▸ PROBLEM STATEMENT
Your answer must be an exact transcription of the data, with every picture omitted.

▸ COLLECTED DATA
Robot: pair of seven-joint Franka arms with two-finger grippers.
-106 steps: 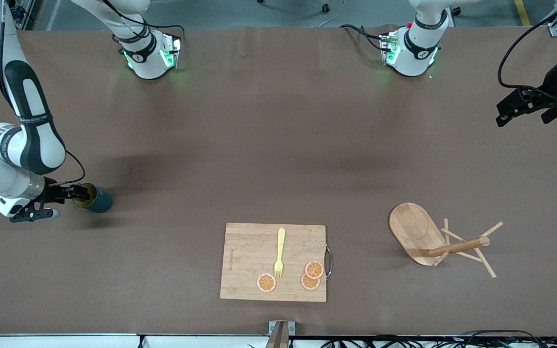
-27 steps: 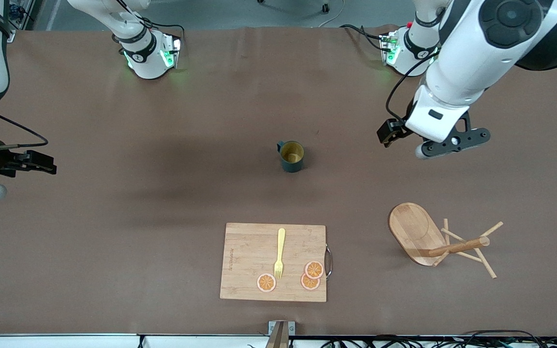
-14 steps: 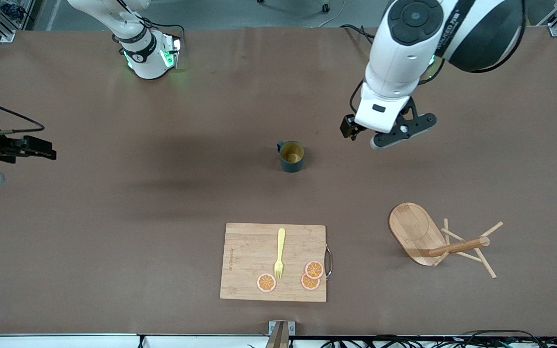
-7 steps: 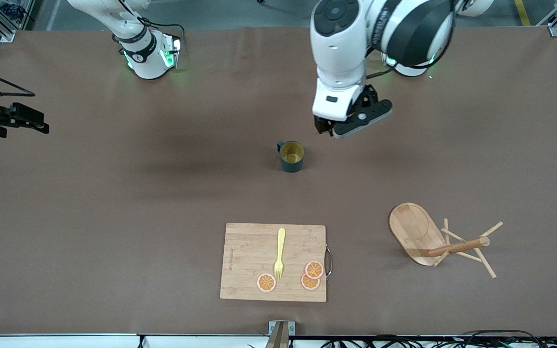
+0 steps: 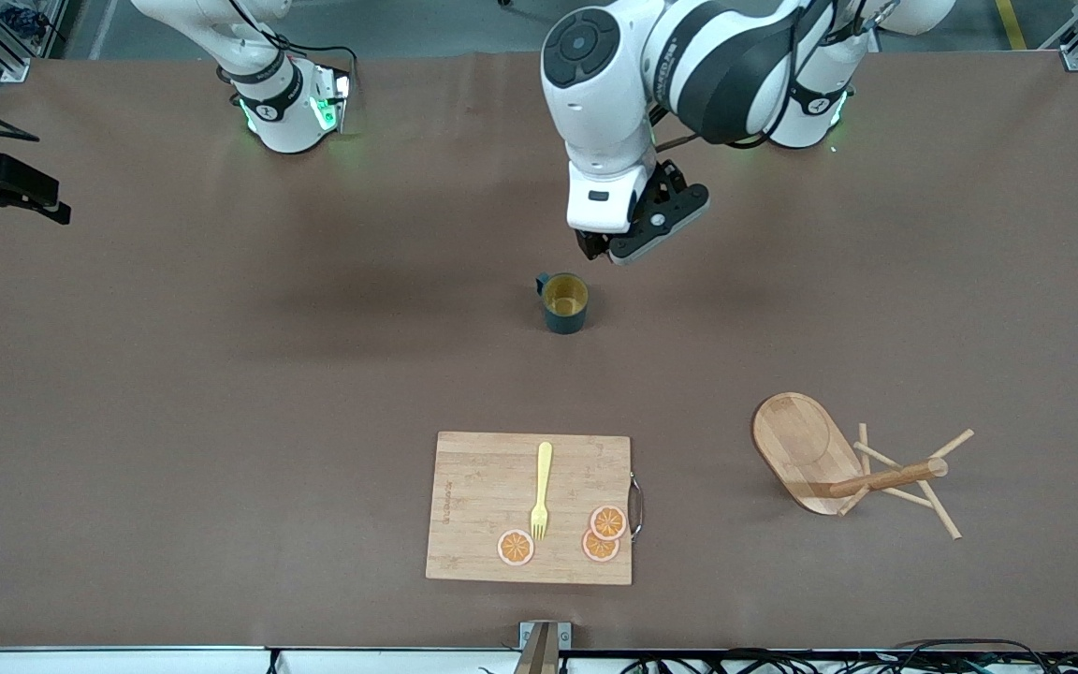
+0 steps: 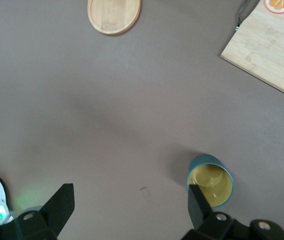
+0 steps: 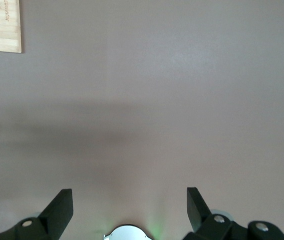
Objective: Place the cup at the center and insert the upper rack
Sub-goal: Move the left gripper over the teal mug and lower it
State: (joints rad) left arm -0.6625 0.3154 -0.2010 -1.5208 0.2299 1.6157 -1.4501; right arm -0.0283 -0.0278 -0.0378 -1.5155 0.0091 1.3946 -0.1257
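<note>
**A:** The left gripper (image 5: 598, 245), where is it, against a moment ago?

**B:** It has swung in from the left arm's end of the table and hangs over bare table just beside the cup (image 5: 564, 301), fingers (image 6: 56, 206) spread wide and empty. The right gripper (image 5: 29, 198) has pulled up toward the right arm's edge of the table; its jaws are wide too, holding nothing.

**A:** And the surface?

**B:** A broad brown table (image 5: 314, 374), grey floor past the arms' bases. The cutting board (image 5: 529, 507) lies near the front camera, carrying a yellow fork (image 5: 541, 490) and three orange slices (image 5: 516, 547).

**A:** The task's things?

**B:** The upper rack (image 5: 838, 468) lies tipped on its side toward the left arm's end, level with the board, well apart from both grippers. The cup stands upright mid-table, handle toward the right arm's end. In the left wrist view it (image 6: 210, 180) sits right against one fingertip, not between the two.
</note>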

▸ RESULT OF THE EXERCISE
Robot: pair of seven-joint Franka arms with two-finger grippers.
-106 steps: 
-27 steps: 
-14 steps: 
-7 steps: 
+0 steps: 
+0 steps: 
+0 steps: 
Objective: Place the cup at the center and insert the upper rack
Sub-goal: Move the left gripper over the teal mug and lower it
State: (joints rad) left arm -0.6625 0.3154 -0.2010 -1.5208 0.2299 1.6157 -1.4501; right arm -0.0283 -0.0278 -0.0378 -1.5155 0.0091 1.3946 -0.1257
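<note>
**A:** The left gripper (image 5: 598, 245), where is it, against a moment ago?

**B:** It has swung in from the left arm's end of the table and hangs over bare table just beside the cup (image 5: 564, 301), fingers (image 6: 56, 206) spread wide and empty. The right gripper (image 5: 29, 198) has pulled up toward the right arm's edge of the table; its jaws are wide too, holding nothing.

**A:** And the surface?

**B:** A broad brown table (image 5: 314, 374), grey floor past the arms' bases. The cutting board (image 5: 529, 507) lies near the front camera, carrying a yellow fork (image 5: 541, 490) and three orange slices (image 5: 516, 547).

**A:** The task's things?

**B:** The upper rack (image 5: 838, 468) lies tipped on its side toward the left arm's end, level with the board, well apart from both grippers. The cup stands upright mid-table, handle toward the right arm's end. In the left wrist view it (image 6: 210, 180) sits right against one fingertip, not between the two.
</note>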

The exercise has been completed in full.